# [Assignment]
Exact reproduction is required for the lines below starting at the line with "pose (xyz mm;" and ending at the line with "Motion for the", both included. No other lines, and no pictures.

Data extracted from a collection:
'''
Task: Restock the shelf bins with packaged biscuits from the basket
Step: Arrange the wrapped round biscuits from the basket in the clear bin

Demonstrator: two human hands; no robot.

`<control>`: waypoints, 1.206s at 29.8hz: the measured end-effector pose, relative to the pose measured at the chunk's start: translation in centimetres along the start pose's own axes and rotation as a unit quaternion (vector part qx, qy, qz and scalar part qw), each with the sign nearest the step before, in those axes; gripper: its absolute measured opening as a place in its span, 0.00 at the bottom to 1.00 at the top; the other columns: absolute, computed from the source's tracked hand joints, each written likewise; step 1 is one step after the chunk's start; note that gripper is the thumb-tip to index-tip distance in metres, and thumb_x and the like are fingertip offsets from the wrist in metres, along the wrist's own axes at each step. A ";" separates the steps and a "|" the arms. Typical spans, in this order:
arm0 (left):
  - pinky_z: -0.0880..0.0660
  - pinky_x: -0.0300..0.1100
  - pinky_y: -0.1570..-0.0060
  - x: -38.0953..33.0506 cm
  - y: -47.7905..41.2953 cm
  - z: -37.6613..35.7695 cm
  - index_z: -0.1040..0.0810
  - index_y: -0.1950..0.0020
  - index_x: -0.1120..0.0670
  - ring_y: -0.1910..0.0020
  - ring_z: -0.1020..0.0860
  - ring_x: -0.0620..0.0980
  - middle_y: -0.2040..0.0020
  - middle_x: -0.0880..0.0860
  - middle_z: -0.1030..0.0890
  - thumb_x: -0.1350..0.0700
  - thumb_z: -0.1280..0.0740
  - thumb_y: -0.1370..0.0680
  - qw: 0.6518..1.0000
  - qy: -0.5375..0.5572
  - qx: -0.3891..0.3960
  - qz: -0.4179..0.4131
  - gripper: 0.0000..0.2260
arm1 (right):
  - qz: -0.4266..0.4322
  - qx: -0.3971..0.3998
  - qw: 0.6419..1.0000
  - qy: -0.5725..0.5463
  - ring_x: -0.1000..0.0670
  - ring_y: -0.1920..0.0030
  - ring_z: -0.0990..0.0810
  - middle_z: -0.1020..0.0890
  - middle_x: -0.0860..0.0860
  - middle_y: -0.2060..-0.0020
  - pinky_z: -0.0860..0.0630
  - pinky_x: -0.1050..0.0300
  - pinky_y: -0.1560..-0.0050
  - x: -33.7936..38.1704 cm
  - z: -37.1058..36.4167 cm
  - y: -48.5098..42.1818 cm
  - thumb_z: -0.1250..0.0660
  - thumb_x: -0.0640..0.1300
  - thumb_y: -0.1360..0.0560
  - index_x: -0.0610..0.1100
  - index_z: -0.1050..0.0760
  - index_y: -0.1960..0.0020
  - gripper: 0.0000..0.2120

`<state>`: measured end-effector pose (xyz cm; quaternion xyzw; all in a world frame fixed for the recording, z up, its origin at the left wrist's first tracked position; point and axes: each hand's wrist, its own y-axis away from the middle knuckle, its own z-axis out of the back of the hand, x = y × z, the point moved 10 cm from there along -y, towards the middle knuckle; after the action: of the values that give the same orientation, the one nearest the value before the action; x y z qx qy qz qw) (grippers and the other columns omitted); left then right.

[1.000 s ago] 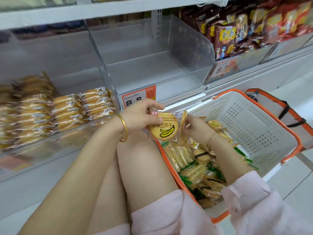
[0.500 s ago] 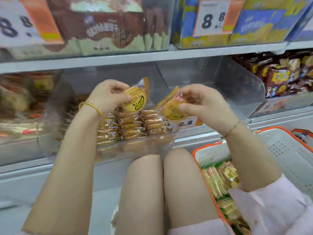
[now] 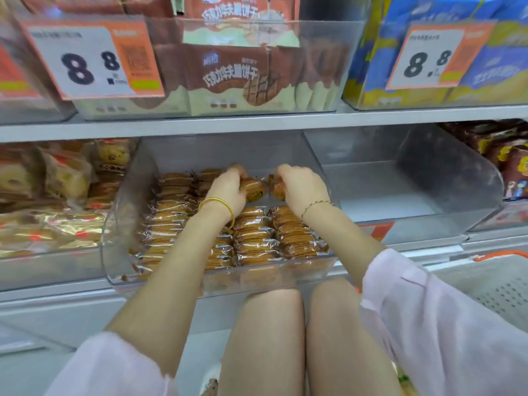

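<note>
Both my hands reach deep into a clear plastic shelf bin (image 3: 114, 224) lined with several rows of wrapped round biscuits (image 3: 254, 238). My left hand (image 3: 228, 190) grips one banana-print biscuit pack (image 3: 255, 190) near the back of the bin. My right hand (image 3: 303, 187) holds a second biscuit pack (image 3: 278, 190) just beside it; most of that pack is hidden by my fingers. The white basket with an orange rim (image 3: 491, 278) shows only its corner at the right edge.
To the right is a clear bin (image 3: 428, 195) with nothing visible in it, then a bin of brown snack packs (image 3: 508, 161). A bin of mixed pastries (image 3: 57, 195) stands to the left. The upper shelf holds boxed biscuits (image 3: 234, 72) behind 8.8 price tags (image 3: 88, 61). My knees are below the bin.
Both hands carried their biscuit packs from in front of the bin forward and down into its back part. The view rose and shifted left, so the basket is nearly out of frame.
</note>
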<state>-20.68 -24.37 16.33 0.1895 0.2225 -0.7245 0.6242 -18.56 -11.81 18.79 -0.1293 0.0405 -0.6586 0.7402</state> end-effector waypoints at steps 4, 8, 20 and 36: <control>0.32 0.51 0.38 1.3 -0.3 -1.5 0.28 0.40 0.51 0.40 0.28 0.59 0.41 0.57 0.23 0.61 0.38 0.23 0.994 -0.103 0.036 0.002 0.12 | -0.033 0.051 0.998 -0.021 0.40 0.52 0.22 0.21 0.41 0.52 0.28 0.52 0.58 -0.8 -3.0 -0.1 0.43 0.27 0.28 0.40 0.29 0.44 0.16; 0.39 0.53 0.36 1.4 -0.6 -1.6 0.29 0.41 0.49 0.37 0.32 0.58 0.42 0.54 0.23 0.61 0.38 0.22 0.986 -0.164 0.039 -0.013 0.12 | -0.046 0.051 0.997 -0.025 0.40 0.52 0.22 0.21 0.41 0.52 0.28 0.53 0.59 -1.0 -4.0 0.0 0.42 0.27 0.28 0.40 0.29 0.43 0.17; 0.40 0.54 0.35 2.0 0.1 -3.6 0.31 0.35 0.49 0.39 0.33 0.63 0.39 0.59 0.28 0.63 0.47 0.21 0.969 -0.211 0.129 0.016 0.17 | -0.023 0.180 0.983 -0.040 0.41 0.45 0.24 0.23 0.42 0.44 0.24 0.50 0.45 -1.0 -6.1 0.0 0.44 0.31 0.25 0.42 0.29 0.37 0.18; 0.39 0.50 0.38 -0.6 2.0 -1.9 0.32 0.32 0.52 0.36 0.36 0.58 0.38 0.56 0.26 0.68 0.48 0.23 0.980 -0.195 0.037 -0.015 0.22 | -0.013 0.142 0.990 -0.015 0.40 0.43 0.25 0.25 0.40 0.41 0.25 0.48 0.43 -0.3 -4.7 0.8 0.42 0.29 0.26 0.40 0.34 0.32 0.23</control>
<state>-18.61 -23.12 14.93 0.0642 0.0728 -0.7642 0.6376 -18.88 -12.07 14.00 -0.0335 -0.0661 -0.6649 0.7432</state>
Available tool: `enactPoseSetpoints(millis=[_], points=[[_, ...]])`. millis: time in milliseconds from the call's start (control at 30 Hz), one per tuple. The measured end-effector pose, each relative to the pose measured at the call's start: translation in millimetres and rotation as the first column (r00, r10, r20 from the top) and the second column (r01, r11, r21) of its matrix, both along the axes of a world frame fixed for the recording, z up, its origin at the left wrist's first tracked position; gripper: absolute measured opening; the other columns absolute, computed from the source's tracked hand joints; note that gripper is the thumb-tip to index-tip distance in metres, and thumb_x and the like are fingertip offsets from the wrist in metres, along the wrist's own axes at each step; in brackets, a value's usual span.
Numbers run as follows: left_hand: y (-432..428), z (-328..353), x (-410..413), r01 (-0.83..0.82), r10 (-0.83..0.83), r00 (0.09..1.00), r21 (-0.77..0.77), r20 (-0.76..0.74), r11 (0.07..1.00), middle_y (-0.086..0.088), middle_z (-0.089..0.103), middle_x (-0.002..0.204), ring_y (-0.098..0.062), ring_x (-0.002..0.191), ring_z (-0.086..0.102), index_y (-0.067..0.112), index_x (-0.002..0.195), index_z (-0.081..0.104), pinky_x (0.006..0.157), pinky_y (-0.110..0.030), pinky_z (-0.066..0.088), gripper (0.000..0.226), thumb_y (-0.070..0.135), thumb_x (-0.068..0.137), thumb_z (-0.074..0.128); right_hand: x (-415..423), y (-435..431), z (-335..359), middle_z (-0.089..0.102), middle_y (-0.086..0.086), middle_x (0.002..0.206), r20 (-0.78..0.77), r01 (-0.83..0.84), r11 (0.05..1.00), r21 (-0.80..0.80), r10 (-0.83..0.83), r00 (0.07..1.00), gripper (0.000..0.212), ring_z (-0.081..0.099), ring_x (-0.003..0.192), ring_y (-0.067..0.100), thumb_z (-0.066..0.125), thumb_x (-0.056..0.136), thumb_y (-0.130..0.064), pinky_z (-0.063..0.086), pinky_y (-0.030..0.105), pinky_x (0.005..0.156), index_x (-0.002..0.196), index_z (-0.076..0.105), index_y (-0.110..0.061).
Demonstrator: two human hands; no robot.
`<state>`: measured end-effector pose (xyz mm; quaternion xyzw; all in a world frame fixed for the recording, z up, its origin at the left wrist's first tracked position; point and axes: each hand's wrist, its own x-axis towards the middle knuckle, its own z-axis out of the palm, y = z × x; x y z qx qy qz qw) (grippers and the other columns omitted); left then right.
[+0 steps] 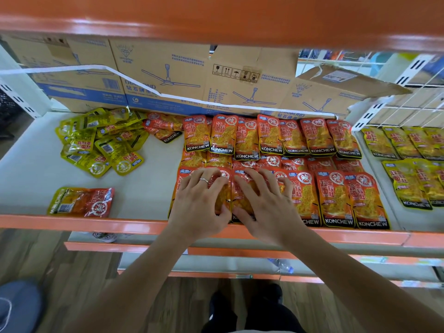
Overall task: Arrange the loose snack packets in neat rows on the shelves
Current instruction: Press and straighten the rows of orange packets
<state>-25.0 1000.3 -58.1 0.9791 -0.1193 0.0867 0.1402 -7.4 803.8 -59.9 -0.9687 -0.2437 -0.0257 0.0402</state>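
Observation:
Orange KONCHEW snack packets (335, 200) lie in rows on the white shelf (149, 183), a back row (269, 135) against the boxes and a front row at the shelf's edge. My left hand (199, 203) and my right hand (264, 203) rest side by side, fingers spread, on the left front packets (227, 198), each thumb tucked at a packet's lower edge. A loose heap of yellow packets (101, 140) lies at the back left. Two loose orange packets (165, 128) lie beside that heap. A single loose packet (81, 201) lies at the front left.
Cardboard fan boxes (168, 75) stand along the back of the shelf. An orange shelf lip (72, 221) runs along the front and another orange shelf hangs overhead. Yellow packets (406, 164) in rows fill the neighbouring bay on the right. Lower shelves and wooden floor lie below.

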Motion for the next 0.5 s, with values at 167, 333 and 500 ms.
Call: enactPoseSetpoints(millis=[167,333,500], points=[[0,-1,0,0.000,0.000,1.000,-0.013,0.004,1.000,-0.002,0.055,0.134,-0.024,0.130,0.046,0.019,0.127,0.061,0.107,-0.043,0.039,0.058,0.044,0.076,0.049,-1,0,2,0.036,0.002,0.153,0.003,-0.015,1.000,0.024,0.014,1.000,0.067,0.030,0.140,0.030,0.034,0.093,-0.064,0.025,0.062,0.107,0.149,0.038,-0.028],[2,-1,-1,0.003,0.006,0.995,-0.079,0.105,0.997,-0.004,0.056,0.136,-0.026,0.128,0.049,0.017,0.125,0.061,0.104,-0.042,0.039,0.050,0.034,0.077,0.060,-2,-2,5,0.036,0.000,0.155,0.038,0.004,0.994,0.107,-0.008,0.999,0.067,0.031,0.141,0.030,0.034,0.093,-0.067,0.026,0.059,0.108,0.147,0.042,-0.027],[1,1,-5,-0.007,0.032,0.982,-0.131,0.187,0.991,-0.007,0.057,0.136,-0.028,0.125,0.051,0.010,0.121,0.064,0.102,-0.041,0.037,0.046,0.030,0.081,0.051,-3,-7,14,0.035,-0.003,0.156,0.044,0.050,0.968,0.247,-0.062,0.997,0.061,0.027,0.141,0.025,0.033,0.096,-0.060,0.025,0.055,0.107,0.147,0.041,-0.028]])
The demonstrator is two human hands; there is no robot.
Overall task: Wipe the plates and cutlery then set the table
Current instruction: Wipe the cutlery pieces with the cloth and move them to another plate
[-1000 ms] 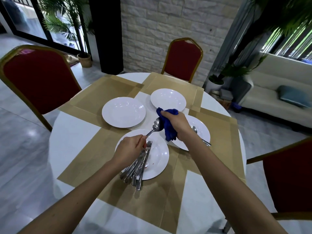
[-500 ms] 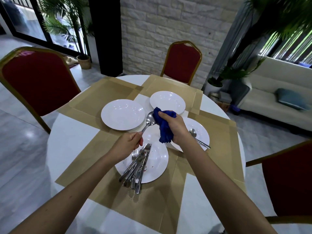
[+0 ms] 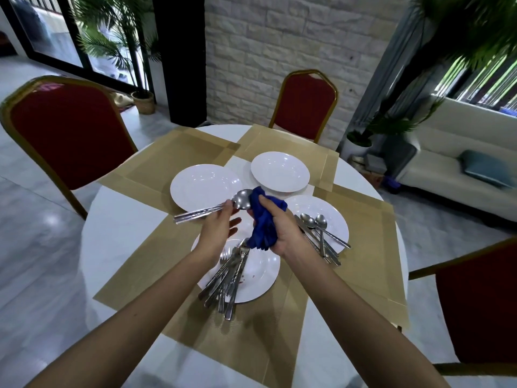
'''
# [Output below]
`<state>`: measured end-effector pose (xyz mm; quaternion xyzw; all in a world frame fixed for the recording, z up, its origin at the left wrist's first tracked position; point and axes: each hand's wrist, its own x-axis towards the middle knuckle, its own z-axis out of the palm, y = z × x; x y z qx qy qz qw) (grippers and the other columns omitted); left then right.
[+0 steps] 
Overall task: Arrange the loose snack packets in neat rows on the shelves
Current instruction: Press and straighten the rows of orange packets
<state>-25.0 1000.3 -58.1 0.9791 -0.1193 0.0867 0.1402 -7.4 803.8 -59.9 -0.9687 -0.2437 -0.0257 0.0402</state>
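Observation:
Orange KONCHEW snack packets (335, 200) lie in rows on the white shelf (149, 183), a back row (269, 135) against the boxes and a front row at the shelf's edge. My left hand (199, 203) and my right hand (264, 203) rest side by side, fingers spread, on the left front packets (227, 198), each thumb tucked at a packet's lower edge. A loose heap of yellow packets (101, 140) lies at the back left. Two loose orange packets (165, 128) lie beside that heap. A single loose packet (81, 201) lies at the front left.
Cardboard fan boxes (168, 75) stand along the back of the shelf. An orange shelf lip (72, 221) runs along the front and another orange shelf hangs overhead. Yellow packets (406, 164) in rows fill the neighbouring bay on the right. Lower shelves and wooden floor lie below.
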
Motion for the next 0.5 s, with values at 167, 333 and 500 ms.

No further response is required.